-------- Dataset content --------

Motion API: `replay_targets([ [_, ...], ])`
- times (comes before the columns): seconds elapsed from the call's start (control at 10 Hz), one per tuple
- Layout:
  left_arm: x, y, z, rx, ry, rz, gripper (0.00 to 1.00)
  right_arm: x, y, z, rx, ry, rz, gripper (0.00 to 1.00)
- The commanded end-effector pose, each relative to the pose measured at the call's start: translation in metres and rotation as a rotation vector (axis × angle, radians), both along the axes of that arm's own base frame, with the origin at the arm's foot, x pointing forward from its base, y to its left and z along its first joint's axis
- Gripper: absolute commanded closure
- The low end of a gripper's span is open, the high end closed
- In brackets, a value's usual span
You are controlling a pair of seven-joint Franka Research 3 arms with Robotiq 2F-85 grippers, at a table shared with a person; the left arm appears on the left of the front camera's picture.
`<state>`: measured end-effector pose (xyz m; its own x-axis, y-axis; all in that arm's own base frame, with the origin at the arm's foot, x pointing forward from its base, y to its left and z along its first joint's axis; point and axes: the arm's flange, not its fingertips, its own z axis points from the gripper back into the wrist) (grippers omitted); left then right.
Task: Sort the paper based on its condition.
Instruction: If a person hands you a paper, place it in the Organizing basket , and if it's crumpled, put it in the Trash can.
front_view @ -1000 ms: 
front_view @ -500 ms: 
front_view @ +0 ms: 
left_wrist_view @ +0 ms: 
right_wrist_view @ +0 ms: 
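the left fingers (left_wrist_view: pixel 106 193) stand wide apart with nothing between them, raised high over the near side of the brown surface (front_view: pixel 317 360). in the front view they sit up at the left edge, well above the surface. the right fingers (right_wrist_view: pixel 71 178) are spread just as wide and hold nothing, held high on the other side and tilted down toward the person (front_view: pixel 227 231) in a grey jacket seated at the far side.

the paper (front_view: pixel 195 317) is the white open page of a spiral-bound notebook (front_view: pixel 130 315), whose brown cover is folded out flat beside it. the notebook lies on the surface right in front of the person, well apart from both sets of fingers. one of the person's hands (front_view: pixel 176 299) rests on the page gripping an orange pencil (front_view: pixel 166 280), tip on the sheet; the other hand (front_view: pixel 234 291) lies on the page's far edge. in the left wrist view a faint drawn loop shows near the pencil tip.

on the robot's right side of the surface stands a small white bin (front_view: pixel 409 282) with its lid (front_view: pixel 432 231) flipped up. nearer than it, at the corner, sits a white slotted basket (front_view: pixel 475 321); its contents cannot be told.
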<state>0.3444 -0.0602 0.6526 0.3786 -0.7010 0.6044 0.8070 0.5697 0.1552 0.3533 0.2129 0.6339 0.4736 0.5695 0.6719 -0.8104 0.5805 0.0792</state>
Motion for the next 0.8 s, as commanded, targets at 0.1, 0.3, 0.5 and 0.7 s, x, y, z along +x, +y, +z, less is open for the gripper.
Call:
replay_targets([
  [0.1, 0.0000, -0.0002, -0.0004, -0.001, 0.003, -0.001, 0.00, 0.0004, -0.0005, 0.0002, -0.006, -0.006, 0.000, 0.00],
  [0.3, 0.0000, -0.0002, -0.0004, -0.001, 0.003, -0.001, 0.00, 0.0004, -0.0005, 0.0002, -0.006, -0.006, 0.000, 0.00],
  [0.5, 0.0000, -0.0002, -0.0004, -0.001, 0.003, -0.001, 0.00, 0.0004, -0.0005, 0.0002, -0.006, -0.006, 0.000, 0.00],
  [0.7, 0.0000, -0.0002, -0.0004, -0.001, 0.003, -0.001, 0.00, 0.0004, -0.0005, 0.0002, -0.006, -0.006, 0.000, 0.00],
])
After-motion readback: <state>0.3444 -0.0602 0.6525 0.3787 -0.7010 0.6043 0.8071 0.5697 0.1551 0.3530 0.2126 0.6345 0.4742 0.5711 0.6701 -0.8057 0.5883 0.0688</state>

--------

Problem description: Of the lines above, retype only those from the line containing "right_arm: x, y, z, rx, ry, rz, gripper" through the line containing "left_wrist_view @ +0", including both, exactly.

Output for this exercise:
  right_arm: x, y, z, rx, ry, rz, gripper (0.00 to 1.00)
- The commanded end-effector pose, each relative to the pose measured at the call's start: translation in metres and rotation as a rotation vector (axis × angle, radians), both along the axes of that arm's own base frame, with the origin at the arm's foot, x pointing forward from its base, y to its left and z along its first joint's axis
- Gripper: absolute commanded closure
- The low end of a gripper's span is open, the high end closed
- In brackets, a value's usual span
You are controlling a pair of seven-joint Franka Research 3 arms with Robotiq 2F-85 grippers, at a table shared with a person; the left arm appears on the left of the front camera's picture.
`<state>`: measured end-effector pose (xyz m; its own x-axis, y-axis; all in that arm's own base frame, with the origin at the arm's foot, x pointing forward from its base, y to its left and z along its first joint's axis; point and axes: the arm's flange, not its fingertips, its own z axis points from the gripper back into the wrist) (grippers omitted); left then right.
Task: Sort the paper based on its condition.
Instruction: If a person hands you a paper, place it in the Organizing basket , and if it's crumpled, put it in the Trash can.
front_view @ -1000 ms: 
front_view @ -500 ms: 
front_view @ +0 ms: 
left_wrist_view @ +0 ms: 

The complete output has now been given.